_PROBLEM REQUIREMENTS_. What is needed is a word-for-word copy of the records below.

_THE DATA_.

****************

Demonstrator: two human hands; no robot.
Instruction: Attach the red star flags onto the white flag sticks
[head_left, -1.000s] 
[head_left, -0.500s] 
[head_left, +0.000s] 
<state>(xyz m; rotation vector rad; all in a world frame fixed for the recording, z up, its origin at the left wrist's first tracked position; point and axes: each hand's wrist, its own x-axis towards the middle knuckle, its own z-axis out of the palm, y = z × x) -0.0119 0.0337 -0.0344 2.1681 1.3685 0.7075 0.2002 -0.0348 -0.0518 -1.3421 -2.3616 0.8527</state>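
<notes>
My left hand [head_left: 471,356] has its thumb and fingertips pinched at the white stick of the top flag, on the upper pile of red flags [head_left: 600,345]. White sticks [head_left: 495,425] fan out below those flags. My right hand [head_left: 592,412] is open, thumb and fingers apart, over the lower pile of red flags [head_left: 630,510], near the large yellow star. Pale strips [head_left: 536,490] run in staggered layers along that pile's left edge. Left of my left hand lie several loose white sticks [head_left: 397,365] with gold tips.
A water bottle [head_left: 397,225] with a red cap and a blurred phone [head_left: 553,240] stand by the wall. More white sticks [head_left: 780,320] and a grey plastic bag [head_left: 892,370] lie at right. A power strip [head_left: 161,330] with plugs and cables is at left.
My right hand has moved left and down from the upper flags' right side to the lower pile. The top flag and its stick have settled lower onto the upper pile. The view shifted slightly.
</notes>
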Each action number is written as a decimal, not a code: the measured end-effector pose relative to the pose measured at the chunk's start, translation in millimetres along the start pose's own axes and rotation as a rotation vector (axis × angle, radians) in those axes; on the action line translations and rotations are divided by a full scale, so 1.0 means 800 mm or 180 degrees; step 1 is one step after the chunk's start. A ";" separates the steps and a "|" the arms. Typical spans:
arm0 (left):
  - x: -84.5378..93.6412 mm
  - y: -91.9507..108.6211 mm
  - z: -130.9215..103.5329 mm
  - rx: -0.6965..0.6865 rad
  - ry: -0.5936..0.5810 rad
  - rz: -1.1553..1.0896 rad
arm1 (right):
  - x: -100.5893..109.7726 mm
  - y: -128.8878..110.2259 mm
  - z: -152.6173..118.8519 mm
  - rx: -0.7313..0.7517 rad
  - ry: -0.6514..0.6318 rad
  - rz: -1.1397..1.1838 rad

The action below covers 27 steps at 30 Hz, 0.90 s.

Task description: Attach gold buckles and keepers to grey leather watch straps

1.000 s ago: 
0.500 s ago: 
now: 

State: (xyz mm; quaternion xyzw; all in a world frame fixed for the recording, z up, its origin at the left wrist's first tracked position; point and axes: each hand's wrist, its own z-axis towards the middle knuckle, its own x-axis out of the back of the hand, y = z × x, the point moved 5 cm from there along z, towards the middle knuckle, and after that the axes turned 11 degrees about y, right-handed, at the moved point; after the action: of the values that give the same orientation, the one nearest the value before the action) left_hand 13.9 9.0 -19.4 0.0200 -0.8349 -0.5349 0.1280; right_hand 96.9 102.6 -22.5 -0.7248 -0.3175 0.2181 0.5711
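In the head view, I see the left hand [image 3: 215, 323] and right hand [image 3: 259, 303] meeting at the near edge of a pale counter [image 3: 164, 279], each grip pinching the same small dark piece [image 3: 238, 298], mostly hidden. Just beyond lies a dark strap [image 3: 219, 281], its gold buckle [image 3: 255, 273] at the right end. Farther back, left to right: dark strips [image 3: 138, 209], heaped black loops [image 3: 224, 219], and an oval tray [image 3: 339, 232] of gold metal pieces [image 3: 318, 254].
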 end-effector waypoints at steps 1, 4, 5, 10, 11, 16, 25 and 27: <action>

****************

_ANSWER TO THIS EXERCISE_.
Demonstrator: two human hands; no robot.
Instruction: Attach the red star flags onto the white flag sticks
[head_left, -1.000s] 
[head_left, -0.500s] 
[head_left, +0.000s] 
<state>(xyz m; rotation vector rad; all in a world frame fixed for the recording, z up, its origin at the left wrist's first tracked position; point and axes: each hand's wrist, its own x-axis towards the middle knuckle, its own z-axis out of the palm, y = z × x) -0.0119 0.0337 -0.0344 2.1681 1.3685 0.7075 0.2002 -0.0348 -0.0518 -1.3421 -2.3616 0.8527</state>
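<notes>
My left hand [head_left: 471,356] has its thumb and fingertips pinched at the white stick of the top flag, on the upper pile of red flags [head_left: 600,345]. White sticks [head_left: 495,425] fan out below those flags. My right hand [head_left: 592,412] is open, thumb and fingers apart, over the lower pile of red flags [head_left: 630,510], near the large yellow star. Pale strips [head_left: 536,490] run in staggered layers along that pile's left edge. Left of my left hand lie several loose white sticks [head_left: 397,365] with gold tips.
A water bottle [head_left: 397,225] with a red cap and a blurred phone [head_left: 553,240] stand by the wall. More white sticks [head_left: 780,320] and a grey plastic bag [head_left: 892,370] lie at right. A power strip [head_left: 161,330] with plugs and cables is at left.
My right hand has moved left and down from the upper flags' right side to the lower pile. The top flag and its stick have settled lower onto the upper pile. The view shifted slightly.
</notes>
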Each action number is written as a decimal, not a code: the measured end-effector pose relative to the pose measured at the chunk's start, translation in millimetres along the start pose's own axes and rotation as a rotation vector (axis × angle, radians) in those axes; on the action line translations and rotations are divided by a full scale, so 1.0 means 800 mm or 180 degrees; step 1 is one step after the chunk's start. A ";" separates the steps and a "|" the arms. Typical spans:
arm0 (left):
  - x: -84.5378..93.6412 mm
  - y: -91.9507..108.6211 mm
  - z: -130.9215..103.5329 mm
  - rx: -0.6965..0.6865 rad
  - ry: -0.5936..0.5810 rad
  - rz: -1.1553..1.0896 rad
arm1 (right):
  - x: -100.5893..109.7726 mm
  - y: -128.8878..110.2259 mm
  - z: -152.6173..118.8519 mm
  - rx: -0.7313..0.7517 rad
  - ry: -0.6514..0.6318 rad
  - rz: -1.1397..1.1838 rad

The action below covers 27 steps at 30 Hz, 0.90 s.

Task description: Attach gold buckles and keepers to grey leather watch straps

1.000 s ago: 
0.500 s ago: 
now: 

State: (xyz mm; quaternion xyzw; all in a world frame fixed for the recording, z up, its origin at the left wrist's first tracked position; point and axes: each hand's wrist, its own z-axis towards the middle knuckle, its own x-axis out of the back of the hand, y = z × x, the point moved 5 cm from there along z, towards the middle knuckle, and after that the axes turned 11 degrees about y, right-handed, at the moved point; after the action: of the values that give the same orientation, the one nearest the value before the action) left_hand 13.9 9.0 -19.4 0.0200 -0.8349 -0.5349 0.1280; right_hand 96.9 102.6 -22.5 -0.7248 -0.3175 0.2181 0.5711
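In the head view, I see the left hand [image 3: 215, 323] and right hand [image 3: 259, 303] meeting at the near edge of a pale counter [image 3: 164, 279], each grip pinching the same small dark piece [image 3: 238, 298], mostly hidden. Just beyond lies a dark strap [image 3: 219, 281], its gold buckle [image 3: 255, 273] at the right end. Farther back, left to right: dark strips [image 3: 138, 209], heaped black loops [image 3: 224, 219], and an oval tray [image 3: 339, 232] of gold metal pieces [image 3: 318, 254].
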 end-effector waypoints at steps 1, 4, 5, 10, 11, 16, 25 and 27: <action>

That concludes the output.